What contributes to the size of a single object in memory?
I know that primitives and references would, but is there anything else?
Would the number of methods and the length of them matter?
This is completely implementation-dependent, but there are a few factors that influence object size in Java.
First, the number and types of the fields in the Java object definitely influence space usage, since you need to have at least as much storage space as is necessary to hold all of the object's fields. However, due to padding, alignment, and pointer compression optimizations, there is no direct formula you can use to compute precisely how much space is being used this way.
As for methods, typically speaking the number of methods in an object has no impact on its size. Methods are often implemented using a feature called virtual function tables (or "vtables") that make it possible to invoke methods through a base class reference in constant time. These tables are usually stored by having a single instance of the vtable shared across multiple objects, then having each object store a single pointer to the vtable.

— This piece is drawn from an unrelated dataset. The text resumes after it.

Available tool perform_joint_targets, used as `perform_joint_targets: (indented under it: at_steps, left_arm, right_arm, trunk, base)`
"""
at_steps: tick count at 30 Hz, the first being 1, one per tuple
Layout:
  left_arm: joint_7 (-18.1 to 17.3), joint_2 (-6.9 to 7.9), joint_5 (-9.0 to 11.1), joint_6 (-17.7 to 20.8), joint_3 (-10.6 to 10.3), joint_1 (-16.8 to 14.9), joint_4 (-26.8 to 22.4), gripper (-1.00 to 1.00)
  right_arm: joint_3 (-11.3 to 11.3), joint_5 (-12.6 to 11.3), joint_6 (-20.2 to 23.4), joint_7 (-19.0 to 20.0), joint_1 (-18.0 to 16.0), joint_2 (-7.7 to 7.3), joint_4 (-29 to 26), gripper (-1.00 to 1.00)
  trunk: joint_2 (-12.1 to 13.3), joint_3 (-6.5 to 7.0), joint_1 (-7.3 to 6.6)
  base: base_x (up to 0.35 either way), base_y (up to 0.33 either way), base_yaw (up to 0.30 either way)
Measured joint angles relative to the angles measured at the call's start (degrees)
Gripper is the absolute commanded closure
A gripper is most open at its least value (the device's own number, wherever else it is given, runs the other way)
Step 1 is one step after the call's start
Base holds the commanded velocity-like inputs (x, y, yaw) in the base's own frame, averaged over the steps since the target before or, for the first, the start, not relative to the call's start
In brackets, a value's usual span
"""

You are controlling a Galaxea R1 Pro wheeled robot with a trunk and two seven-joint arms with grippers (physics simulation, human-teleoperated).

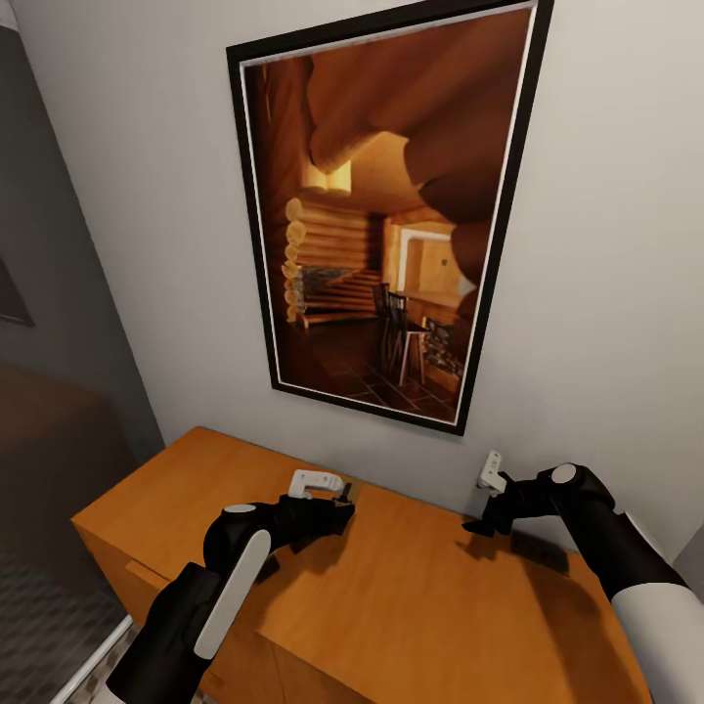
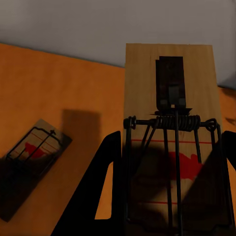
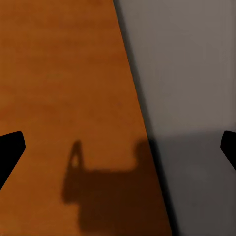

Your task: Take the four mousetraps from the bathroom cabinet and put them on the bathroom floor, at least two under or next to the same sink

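Atop the cabinet, the left gripper clamps one mousetrap by its sides, board flat for carrying to the bathroom floor, as a second trap lies beside it and the right gripper hovers spread wide, empty.

A framed picture hangs on the wall behind the cabinet; two mousetraps lie apart on the cabinet's top
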Motion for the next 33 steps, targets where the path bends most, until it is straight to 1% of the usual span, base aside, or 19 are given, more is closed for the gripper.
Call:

Interface methods complicate this picture a bit, because there are several different implementations possible. One implementation adds a new vtable pointer for each interface, so the number of interfaces implemented may affect object size, while others do not. Again, it's implementation dependent how things are actually put together in memory, so you can't know for certain whether or not this will have a memory cost.
To the best of my knowledge there are no implementations of the JVM in existence today in which the length of a method influences the size of an object. Typically, only one copy of each method is stored in memory, and the code is then shared across all instances of a particular object. Having longer methods might require more total memory, but should not impact the per-object memory for instances of a class. That said, the JVM spec makes no promises that this must be the case, but I can't think of a reasonable implementation that would expend extra space per object for method code.

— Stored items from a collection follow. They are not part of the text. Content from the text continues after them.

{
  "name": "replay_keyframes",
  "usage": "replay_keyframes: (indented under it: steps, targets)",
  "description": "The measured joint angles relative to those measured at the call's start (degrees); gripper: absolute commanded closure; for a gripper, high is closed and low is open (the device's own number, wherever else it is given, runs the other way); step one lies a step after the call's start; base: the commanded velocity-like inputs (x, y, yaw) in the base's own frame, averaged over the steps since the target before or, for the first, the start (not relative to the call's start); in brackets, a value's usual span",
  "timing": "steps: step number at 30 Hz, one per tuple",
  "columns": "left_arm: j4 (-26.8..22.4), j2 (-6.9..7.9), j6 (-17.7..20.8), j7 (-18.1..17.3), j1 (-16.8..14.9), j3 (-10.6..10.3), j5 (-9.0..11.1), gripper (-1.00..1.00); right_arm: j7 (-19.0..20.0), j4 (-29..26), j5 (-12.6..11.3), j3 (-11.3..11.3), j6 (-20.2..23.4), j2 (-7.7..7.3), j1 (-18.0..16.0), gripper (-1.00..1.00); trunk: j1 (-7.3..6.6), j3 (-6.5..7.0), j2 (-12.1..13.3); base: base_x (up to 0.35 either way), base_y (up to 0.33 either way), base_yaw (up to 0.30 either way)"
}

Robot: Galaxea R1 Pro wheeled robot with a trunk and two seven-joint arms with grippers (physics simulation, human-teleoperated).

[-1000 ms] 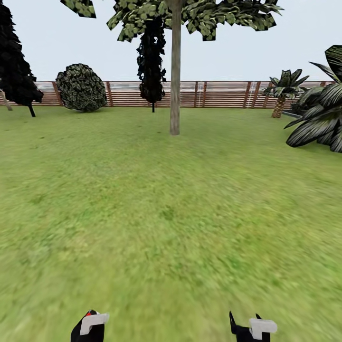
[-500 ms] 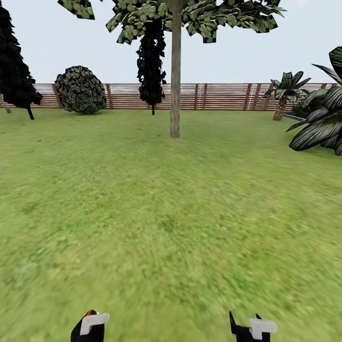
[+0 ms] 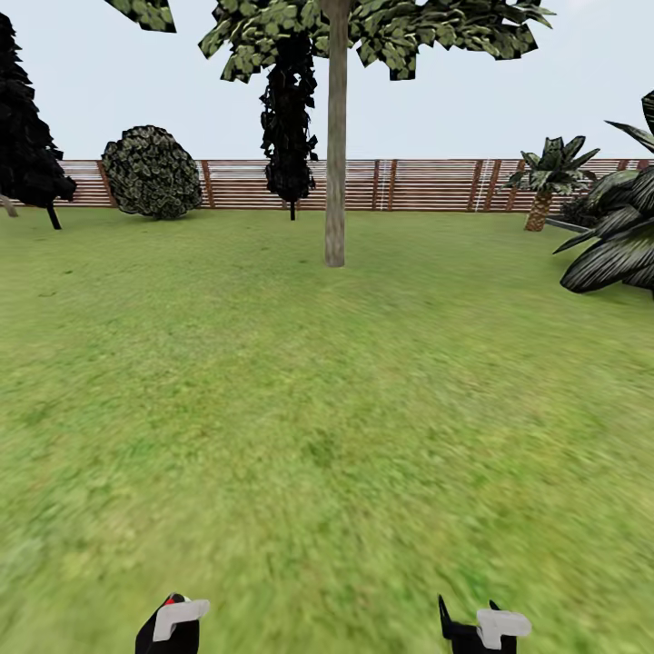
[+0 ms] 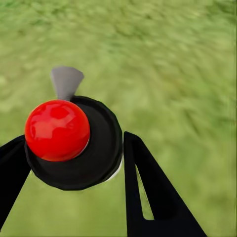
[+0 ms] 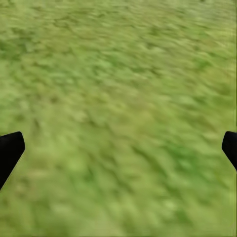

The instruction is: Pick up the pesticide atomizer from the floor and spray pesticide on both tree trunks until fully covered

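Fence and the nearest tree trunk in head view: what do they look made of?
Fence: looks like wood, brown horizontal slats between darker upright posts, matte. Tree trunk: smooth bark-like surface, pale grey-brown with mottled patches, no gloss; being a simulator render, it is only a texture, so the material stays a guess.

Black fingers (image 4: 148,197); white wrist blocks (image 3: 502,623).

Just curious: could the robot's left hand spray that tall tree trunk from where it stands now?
Probably not: the tree trunk stands far across the lawn, while the left hand holds the atomizer low.
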Motion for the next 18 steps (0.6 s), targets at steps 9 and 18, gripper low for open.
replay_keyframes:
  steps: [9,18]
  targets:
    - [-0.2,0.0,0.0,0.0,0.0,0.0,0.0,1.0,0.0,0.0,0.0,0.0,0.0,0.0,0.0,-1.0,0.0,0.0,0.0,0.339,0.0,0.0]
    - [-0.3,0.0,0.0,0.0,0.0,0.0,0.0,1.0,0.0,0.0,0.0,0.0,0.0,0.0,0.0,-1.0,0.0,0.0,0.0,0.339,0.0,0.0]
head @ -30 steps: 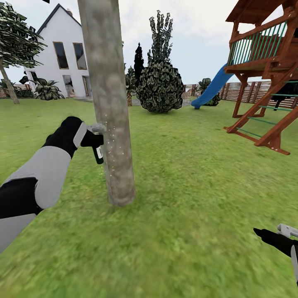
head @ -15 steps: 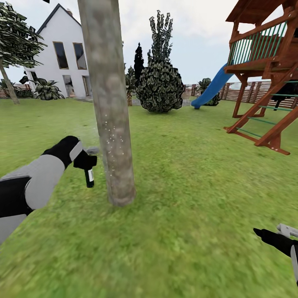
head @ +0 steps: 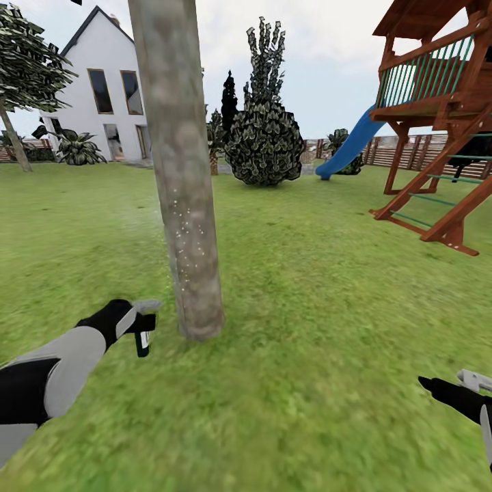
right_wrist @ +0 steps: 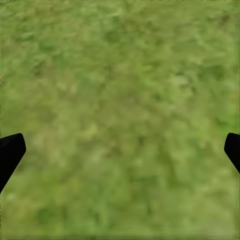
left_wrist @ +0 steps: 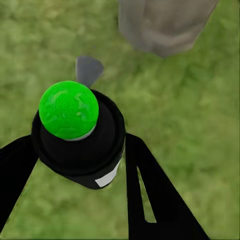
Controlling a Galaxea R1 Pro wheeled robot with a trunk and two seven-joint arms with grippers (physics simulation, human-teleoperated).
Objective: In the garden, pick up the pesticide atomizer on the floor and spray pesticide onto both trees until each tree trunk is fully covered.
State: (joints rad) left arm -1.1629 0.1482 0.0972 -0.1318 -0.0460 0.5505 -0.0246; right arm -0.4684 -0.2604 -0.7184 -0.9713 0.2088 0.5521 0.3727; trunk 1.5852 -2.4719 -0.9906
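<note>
The small black pesticide atomizer (head: 143, 339) sits clenched in the left hand (left_wrist: 82, 165), low beside the thick grey-brown trunk (head: 184, 205). White specks mark only mid-trunk; aim at the bare base. Right hand (right_wrist: 120, 150) hangs released over grass (head: 307, 328).

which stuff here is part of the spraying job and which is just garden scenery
Part of the job:
- pesticide atomizer, held in the left end effector
- tree trunk, white pesticide specks on its bark
- grass floor

Just scenery:
- white house
- wooden play tower with blue slide
- round bush
- fence
</note>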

In addition to fields and methods, many other factors could contribute to the size of an object. Here's a few:
Depending on what type of garbage collector (or collectors) that the JVM is using, each object might have extra storage space to hold information about whether the object is live, dead, reachable, etc. This can increase storage space, but it's out of your control. In some cases, the JVM might optimize object sizes by trying to store the object on the stack instead of the heap. In this case, the overhead may not even be present for some types of objects.
If you use synchronization, the object might have extra space allocated for it so that it can be synchronized on. Some implementations of the JVM don't create a monitor for an object until it's necessary, so you may end up having smaller objects if you don't use synchronization, but you cannot guarantee that this will be the case.
Additionally, to support operators like instanceof and typecasting, each object may have some space reserved to hold type information. Typically, this is bundled with the object's vtable, but there's no guarantee that this will be true.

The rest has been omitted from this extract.